The stories of Samuel and Nathaniel are stories of discernment, of tuning into God’s presence and action in the world like an old radio dialing in past the static. These stories call to my mind another: Simeon and the nunc dimittis, which we’ll hear read in a couple of weeks when we celebrate the Presentation of Jesus in the temple. Simeon had lived a long life. Promised by the Lord he would not die before he met the Messiah, he spent many years in watchful waiting. On the day the infant Jesus is brought to be presented in the temple, Simeon is driven there by the Spirit. He meets the baby rejoicing, praising God, saying “Mine eyes have seen the light of your salvation—which you have prepared for all the world to see.”
Christ is the world’s true light, and each of us a temple where he dwells. To glorify God in body and spirit is to let Jesus live in you, offering your whole self as a sanctuary for the divine. Like Samuel, curled up in his bed in the temple, we can make our dwelling place in the continual radiance of God’s presence. We too can dwell in the house of the Lord forever, our lives each a temple as the Spirit does its sanctifying work on us, making us more and more transparent to and illumined by the light of Christ. Because God has already made God’s dwelling place in us—as St. Augustine prayed, “You are in me deeper than I am in me.” Our lives our not our own. Our part is to say, “Speak, Lord, your servant is listening.” To come and see, to open our eyes.

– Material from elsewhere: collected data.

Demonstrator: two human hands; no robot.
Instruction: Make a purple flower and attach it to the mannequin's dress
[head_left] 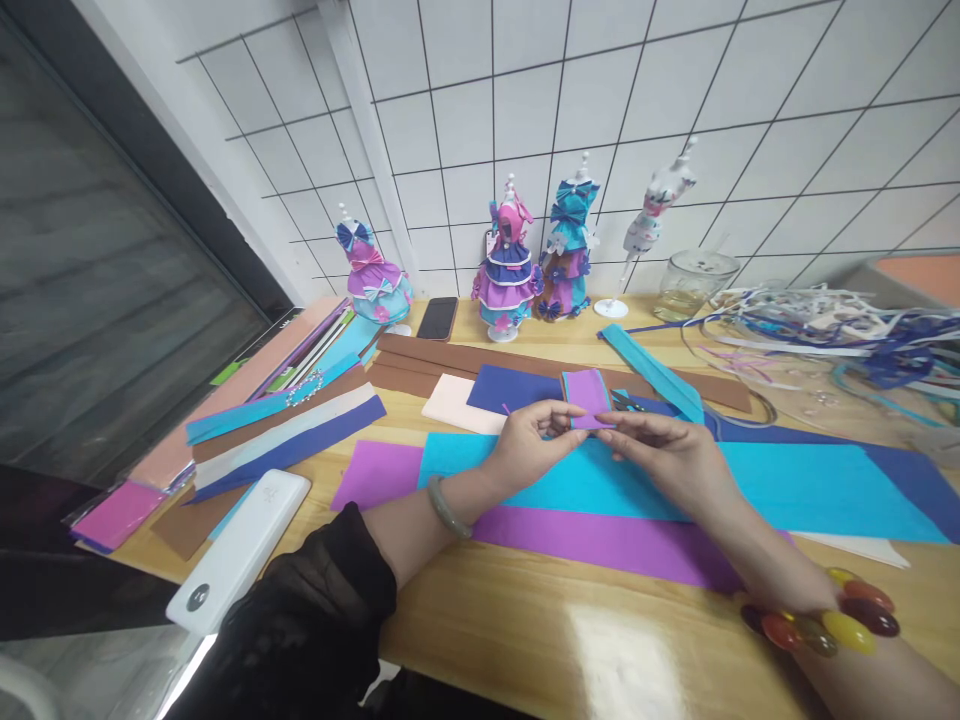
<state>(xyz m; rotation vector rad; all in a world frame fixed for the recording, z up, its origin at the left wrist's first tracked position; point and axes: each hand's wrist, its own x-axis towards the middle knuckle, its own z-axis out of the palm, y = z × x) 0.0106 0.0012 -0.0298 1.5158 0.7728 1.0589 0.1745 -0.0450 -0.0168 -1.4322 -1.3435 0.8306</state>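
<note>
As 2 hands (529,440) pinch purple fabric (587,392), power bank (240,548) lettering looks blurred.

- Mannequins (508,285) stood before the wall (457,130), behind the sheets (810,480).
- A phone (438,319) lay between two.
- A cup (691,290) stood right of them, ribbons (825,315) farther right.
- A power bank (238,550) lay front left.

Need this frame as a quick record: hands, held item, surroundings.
Left hand: fingers pinch the near edge of the held piece
Right hand: fingers pinch the same edge
Held piece: small, purple, blue side edges
Below hands: wide turquoise strip, over a purple strip
Back of table: three dressed mini mannequins, one undressed mannequin, phone, glass
Right side: tangled ribbons
Left side: white device
</note>
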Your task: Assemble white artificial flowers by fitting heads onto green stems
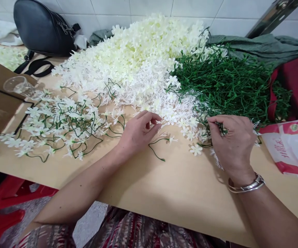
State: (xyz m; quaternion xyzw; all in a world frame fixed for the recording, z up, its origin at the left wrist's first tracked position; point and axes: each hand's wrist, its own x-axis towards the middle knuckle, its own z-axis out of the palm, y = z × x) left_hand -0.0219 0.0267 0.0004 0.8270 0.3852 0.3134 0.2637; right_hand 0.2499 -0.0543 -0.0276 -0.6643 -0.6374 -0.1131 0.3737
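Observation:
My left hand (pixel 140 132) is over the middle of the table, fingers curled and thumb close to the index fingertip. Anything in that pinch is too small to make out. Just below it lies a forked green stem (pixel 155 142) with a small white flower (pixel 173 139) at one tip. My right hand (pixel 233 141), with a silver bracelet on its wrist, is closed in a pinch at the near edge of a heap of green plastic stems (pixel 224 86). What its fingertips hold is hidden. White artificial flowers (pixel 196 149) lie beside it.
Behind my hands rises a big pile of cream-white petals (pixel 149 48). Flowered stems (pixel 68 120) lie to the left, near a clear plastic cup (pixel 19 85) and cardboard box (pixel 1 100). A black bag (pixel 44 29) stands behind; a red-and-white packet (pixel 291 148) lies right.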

Of course we continually go through times when our sight dims and our attention frays. We slip back into the ironic distanced accretions of our habituated false selves. Can anything good come out of Nazareth? The invitation is the same as to Nathaniel: Come and see. Return to that posture of earnest, open receptivity, where we know and are known. And even when we lapse back into absence and dimsightedness, the Lord still calls us, searches us out. God knows our inmost parts, traces our journeys and our resting-places. God beholds us perfectly and completely, even as we are yet unfinished, still being formed and fashioned. Our sight is still in the process of purification from the preconceptions and prejudices we impose onto the present, removing the distorted lens that filters out the more glittering shades of reality and letting in the light of God’s salvation, making visible the face of Christ shining through the face of our neighbor and the face of the stranger. May God give us eyes to see. Amen.